Exercise details:
A verbatim transcript of the data that follows, free of images, is the expected result.
—————
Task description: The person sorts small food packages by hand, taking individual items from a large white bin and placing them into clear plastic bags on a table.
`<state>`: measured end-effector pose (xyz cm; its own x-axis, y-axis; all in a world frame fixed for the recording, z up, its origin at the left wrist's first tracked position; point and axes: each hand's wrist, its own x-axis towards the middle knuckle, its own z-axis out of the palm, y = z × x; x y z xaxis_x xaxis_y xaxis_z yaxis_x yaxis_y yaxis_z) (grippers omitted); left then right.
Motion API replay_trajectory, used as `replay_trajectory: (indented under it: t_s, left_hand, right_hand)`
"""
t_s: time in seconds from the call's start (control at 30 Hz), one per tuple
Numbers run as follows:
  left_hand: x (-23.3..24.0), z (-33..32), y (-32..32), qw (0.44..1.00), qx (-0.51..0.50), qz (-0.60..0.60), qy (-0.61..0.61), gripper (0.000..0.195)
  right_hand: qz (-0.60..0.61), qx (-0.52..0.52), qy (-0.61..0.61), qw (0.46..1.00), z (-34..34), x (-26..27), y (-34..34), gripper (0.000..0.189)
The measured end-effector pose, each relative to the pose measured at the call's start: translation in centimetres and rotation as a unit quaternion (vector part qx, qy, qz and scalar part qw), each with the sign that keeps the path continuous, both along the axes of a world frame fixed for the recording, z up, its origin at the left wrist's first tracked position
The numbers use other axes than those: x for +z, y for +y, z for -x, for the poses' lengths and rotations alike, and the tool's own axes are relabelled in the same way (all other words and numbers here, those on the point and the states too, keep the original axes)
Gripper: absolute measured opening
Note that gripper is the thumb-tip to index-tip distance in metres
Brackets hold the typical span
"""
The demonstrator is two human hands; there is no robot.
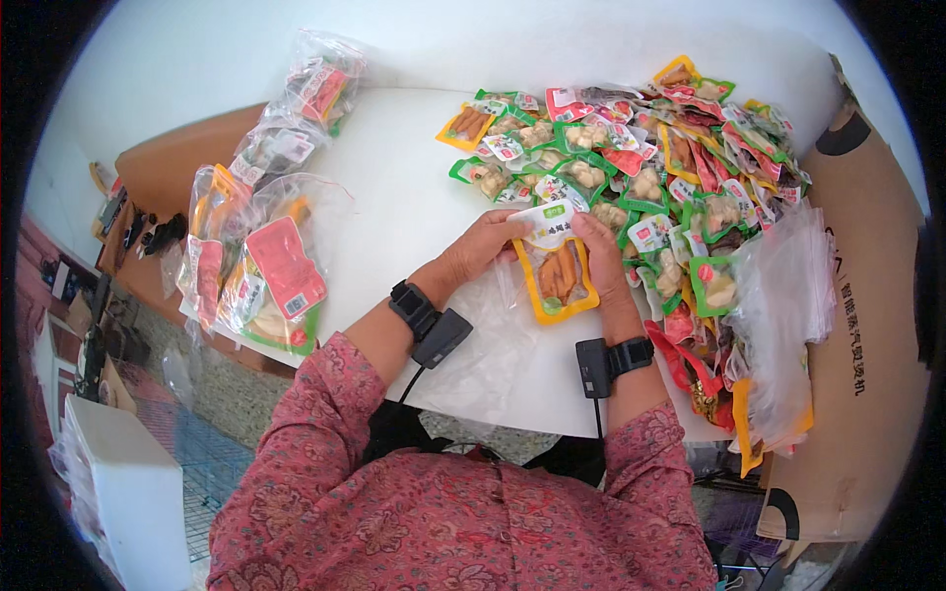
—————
Result of the exercise:
Task description: The person sorts small food packages by hand, taking individual items from a large white bin and placing them into clear plastic bags on a table.
`<state>`: measured end-effector pose (xyz cm; its own x-axis, y-axis; all in a world frame fixed for the recording, z up, its origin at the left wrist's first tracked position; point and axes: each hand's wrist, its own x-axis towards the middle knuckle, its own z-axis out of the palm, y = z × x; x y z xaxis_x xaxis_y xaxis_z yaxis_x yaxis_y yaxis_z) (grippers omitted); left then right.
Motion API replay_trajectory, used as `replay_trajectory: (indented under it: t_s, left_hand, right_hand)`
"""
t_s: time in seconds from the call's start (control at 30 Hz), one per tuple
Numbers run as follows:
  left_hand: x (-23.3..24.0), z (-33..32), y (-32..32), qw (0.44..1.00), qx (-0.51..0.50), qz (-0.60..0.60), qy (-0.61..0.61), gripper (0.000..0.195)
  right_hand: qz (-0.60..0.61), qx (-0.52..0.52), qy (-0.61..0.61), qw (0.46..1.00), z (-34..34), x (-26..27), y (-34..34), gripper (0.000..0.189)
The measured end-effector pose, each relative to the pose measured at the call's start: translation in centimetres and rotation as a unit quaternion (vector part qx, qy, qz and scalar part qw), each with the sign that keeps the path continuous, both along the axes of a world frame fixed for the recording, z up, its origin at the left wrist's first tracked position
The numbers use other axes than those: x for +z, y for +y, z for -x, for the poses' lengths and rotations alike, and the tool's own axes are relabelled in the same way (all other words and numbers here, those on the point and the states too, keep the original axes)
Gripper: absolute measured opening
Note that gripper is the thumb-tip to index-tip distance in metres
Brackets hold the typical span
"""
The demonstrator is two human hands; there is no robot.

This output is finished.